What is expected:
Emit a verbatim copy of the lines below from the line with "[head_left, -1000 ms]" through the line with "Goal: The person", excluding pictures and everything outside that range.

>>>

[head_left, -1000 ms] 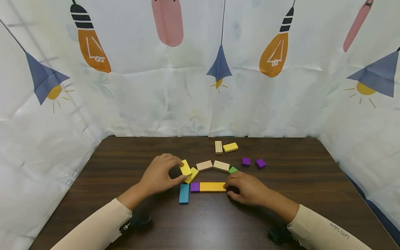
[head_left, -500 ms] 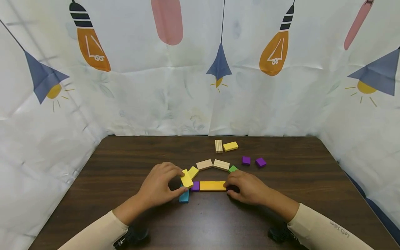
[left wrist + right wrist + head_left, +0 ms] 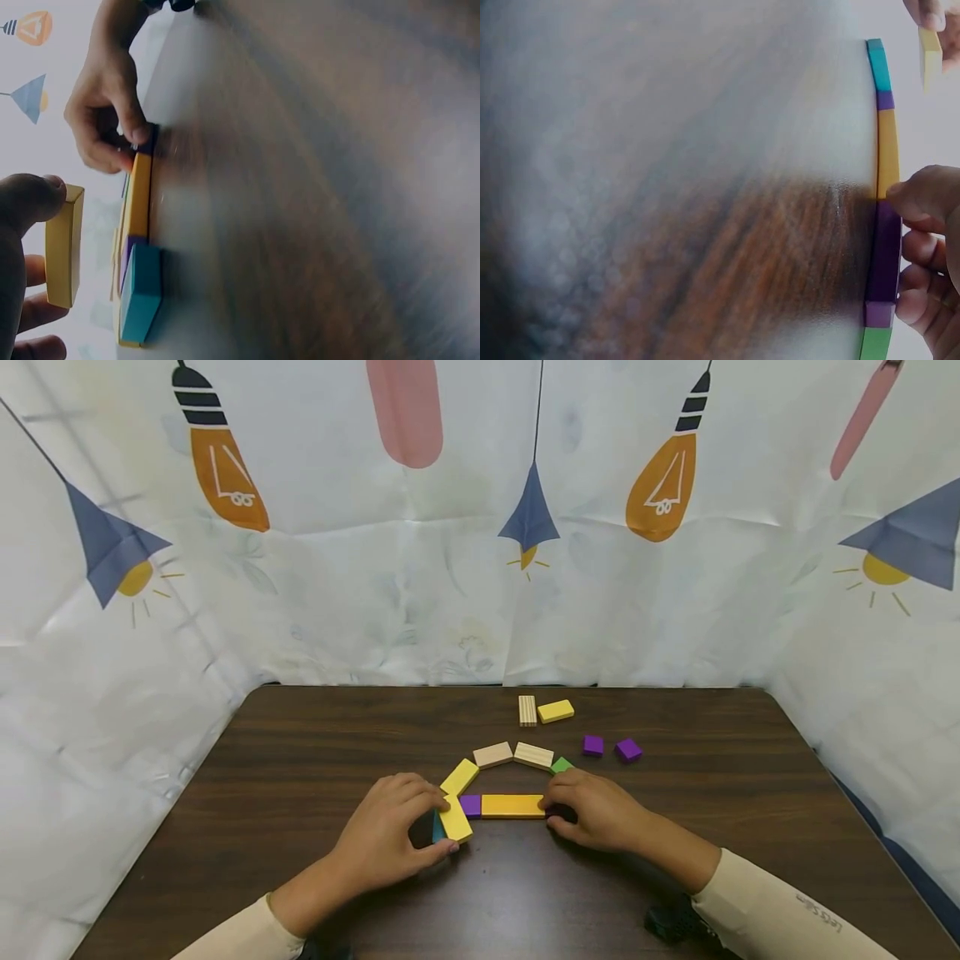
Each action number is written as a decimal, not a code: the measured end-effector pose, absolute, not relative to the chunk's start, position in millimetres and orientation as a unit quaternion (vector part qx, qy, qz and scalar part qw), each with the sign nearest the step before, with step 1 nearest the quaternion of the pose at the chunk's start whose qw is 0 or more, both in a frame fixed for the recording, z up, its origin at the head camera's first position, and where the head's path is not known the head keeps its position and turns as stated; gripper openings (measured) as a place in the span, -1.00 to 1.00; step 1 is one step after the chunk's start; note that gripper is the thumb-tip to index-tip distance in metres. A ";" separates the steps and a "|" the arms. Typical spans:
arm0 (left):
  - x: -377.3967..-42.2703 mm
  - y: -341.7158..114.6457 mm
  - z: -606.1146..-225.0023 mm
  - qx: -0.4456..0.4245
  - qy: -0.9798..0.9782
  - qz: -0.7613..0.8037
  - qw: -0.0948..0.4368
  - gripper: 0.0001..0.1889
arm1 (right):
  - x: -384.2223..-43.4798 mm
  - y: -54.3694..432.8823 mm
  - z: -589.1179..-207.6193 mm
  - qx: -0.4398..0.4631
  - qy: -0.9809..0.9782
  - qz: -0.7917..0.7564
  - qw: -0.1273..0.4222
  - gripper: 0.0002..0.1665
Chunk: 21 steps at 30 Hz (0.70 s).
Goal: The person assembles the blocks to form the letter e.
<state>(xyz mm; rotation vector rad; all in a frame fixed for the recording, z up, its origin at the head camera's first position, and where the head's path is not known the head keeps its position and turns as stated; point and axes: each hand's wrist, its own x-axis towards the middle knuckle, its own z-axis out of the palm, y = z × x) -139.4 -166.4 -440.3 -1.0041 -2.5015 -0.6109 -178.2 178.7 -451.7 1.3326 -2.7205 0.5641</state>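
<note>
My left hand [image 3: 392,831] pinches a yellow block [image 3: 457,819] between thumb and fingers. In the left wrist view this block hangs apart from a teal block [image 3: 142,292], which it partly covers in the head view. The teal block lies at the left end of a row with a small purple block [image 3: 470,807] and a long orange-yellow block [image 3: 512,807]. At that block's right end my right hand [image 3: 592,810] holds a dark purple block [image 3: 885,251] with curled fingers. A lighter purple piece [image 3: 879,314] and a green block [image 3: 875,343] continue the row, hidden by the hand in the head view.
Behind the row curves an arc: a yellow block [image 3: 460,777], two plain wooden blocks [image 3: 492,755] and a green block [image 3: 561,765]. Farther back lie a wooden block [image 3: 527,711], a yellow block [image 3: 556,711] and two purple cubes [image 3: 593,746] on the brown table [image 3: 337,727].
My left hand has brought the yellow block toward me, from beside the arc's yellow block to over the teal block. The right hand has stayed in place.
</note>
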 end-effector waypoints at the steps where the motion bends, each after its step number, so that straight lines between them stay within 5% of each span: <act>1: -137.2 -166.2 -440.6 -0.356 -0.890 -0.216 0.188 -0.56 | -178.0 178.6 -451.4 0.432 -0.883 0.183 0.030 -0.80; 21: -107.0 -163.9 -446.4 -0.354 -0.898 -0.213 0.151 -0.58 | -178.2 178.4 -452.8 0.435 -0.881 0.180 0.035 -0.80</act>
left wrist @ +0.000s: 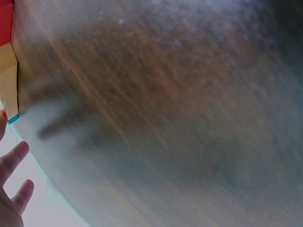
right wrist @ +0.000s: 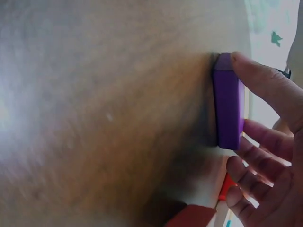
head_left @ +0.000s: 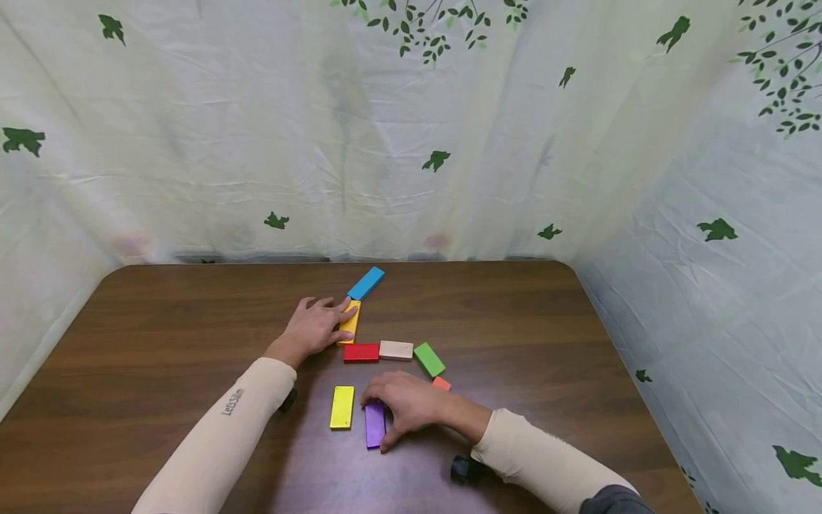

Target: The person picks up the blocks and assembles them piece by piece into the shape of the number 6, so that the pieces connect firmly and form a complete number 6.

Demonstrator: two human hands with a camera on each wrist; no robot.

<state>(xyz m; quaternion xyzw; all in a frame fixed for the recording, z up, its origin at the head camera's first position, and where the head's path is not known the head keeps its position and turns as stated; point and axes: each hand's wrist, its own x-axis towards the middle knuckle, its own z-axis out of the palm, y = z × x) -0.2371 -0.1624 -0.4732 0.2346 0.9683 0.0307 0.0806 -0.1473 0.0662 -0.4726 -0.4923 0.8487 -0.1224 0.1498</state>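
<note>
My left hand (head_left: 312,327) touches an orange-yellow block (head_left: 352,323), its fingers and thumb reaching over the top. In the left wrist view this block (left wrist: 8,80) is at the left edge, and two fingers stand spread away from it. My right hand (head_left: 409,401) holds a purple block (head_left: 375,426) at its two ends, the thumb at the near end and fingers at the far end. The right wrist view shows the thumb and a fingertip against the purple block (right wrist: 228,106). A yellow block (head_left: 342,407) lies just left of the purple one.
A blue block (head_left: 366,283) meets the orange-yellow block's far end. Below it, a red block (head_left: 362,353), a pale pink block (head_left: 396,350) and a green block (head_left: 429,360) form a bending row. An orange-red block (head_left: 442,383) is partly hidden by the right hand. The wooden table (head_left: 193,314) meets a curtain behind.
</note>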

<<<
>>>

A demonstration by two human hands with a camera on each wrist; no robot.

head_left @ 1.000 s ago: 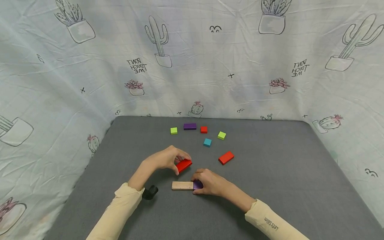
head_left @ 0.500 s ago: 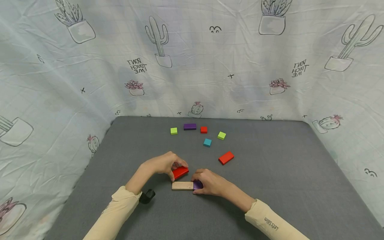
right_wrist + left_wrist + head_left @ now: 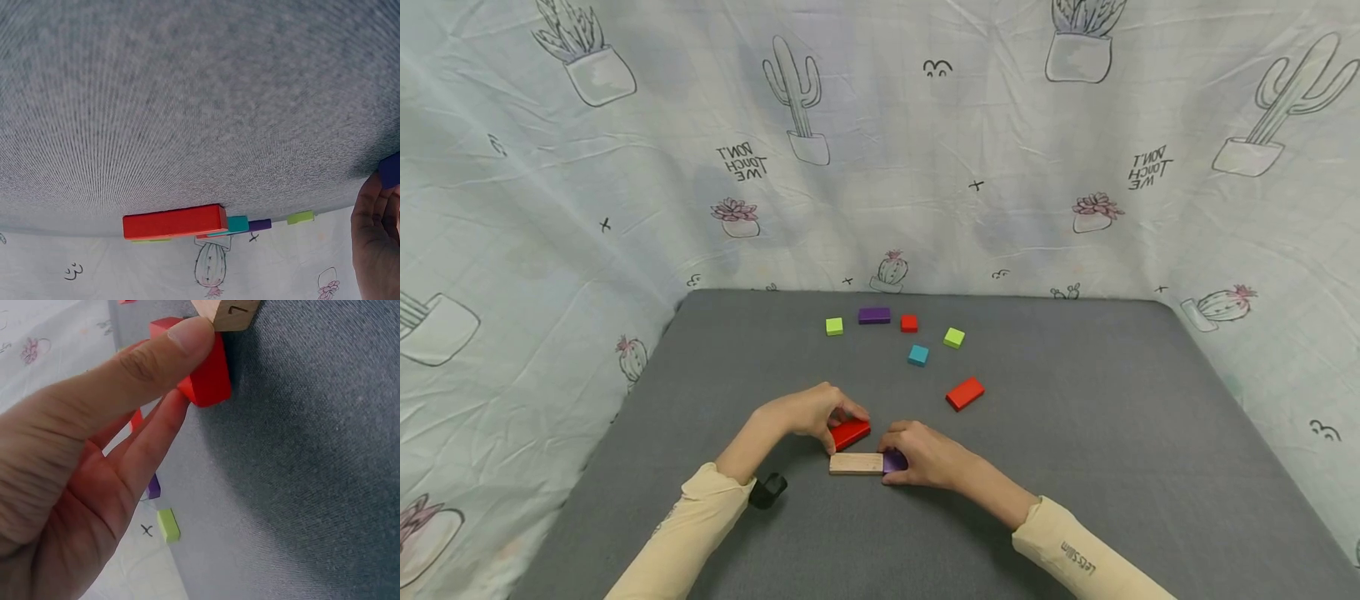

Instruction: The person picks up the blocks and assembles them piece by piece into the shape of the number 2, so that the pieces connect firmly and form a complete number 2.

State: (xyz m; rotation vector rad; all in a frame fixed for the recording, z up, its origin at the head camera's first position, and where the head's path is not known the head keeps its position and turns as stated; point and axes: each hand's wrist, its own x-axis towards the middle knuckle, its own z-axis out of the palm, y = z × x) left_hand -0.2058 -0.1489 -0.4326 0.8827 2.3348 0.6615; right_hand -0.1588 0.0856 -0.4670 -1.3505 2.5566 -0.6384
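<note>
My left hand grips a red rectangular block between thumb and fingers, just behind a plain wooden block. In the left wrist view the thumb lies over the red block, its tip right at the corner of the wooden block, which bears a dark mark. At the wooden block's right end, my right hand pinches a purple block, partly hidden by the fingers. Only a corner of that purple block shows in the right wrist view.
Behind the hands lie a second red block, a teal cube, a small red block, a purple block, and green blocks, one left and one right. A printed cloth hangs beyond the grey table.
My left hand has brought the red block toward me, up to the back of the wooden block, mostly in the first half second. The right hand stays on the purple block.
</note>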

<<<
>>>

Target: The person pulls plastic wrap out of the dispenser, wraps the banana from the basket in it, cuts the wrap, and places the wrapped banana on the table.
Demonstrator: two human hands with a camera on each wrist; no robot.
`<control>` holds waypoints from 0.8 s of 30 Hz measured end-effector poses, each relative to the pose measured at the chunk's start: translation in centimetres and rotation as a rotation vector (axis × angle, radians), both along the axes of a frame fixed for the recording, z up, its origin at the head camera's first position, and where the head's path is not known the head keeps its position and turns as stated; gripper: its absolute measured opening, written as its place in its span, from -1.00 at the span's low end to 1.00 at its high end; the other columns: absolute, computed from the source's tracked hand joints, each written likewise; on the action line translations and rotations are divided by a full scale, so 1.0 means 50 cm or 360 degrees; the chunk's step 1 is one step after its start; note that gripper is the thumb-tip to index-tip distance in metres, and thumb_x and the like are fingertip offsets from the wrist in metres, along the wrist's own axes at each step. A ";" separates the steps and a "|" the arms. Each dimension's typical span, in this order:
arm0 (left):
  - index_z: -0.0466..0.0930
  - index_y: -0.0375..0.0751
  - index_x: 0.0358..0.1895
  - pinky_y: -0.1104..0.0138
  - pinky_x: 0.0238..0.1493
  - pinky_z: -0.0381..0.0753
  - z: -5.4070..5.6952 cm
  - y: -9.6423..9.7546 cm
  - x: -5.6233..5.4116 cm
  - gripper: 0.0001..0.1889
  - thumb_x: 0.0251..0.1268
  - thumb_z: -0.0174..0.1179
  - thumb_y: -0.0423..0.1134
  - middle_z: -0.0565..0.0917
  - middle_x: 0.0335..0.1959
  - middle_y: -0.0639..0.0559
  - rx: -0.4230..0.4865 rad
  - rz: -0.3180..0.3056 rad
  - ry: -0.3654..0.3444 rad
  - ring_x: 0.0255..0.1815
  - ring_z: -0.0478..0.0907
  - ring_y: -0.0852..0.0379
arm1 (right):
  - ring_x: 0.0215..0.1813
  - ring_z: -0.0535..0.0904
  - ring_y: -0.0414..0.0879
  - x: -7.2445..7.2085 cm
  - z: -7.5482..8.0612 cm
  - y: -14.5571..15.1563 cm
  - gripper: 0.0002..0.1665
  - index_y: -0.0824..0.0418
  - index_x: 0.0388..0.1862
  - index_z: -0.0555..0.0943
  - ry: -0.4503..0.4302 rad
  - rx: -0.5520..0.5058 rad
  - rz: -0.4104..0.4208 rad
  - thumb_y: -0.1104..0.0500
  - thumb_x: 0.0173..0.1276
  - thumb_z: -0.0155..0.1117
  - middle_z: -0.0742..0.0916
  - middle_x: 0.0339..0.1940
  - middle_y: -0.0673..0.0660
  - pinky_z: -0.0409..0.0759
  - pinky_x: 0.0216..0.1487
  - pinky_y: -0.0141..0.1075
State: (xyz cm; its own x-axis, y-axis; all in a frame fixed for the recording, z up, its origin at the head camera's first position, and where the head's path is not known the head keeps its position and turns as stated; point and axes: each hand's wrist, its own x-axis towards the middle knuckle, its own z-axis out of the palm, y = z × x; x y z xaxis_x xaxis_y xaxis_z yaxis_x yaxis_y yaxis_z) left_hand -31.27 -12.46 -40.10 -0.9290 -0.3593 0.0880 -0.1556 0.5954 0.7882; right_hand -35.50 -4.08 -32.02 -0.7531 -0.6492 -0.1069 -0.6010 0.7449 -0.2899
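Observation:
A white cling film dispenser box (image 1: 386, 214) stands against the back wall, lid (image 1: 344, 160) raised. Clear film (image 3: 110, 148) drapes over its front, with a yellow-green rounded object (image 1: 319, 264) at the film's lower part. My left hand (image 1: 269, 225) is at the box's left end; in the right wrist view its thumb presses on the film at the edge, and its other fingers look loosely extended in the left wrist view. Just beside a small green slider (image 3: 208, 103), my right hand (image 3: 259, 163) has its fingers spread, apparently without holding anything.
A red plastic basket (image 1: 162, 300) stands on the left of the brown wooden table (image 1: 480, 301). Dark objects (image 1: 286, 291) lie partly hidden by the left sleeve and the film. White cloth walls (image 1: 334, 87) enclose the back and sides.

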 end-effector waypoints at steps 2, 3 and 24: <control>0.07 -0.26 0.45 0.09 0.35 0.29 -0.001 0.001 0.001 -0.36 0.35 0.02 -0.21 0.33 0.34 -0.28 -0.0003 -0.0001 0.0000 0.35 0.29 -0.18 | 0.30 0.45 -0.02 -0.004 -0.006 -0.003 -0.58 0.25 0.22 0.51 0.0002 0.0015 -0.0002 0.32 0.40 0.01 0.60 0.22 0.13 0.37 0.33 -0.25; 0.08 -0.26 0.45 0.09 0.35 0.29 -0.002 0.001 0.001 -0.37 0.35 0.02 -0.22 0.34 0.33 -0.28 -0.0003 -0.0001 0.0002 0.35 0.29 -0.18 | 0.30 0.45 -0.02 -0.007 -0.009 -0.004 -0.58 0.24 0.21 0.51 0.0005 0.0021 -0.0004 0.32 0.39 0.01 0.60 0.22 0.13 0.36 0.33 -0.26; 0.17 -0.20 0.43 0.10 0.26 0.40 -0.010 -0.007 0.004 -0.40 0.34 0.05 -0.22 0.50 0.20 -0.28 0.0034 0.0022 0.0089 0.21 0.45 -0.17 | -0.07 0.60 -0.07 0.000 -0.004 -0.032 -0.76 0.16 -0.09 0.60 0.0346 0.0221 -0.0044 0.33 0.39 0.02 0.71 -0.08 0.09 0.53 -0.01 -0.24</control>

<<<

Completed task:
[head_left, -1000 ms] 
[head_left, -500 ms] 
[left wrist + right wrist + head_left, +0 ms] 
Each action number is written as a decimal, not a code: the measured end-effector pose, absolute, not relative to the chunk's start, position in millimetres and orientation as a unit quaternion (vector part qx, qy, qz and scalar part qw), each with the sign nearest the step before, with step 1 nearest the quaternion of the pose at the chunk's start whose qw is 0 or more, both in a frame fixed for the recording, z up, its origin at the head camera's first position, and where the head's path is not known the head keeps its position and turns as stated; gripper openings (measured) as a place in the span, -1.00 to 1.00; step 1 is one step after the chunk's start; note that gripper is the thumb-tip to index-tip distance in metres. A ";" separates the steps and a "|" the arms. Typical spans:
arm0 (left):
  - x: -377.3967..-42.2703 mm
  - y: -341.7158..114.6457 mm
  - z: -606.1146..-225.0023 mm
  - qx: -0.4456..0.4245
  - qy: -0.9798..0.9782
  - qz: -0.7613..0.8037
  - qw: -0.0948..0.4368
  - gripper: 0.0001..0.1889
arm1 (right):
  - x: -384.2223..-43.4798 mm
  - y: -54.3694..432.8823 mm
  - z: -589.1179..-207.6193 mm
  - qx: -0.4398..0.4631
  - qy: -0.9809..0.9782
  - qz: -0.7917..0.7564
  - qw: -0.1273..0.4222
  - gripper: 0.0002..0.1665
Chunk: 21 steps at 30 Hz (0.70 s).
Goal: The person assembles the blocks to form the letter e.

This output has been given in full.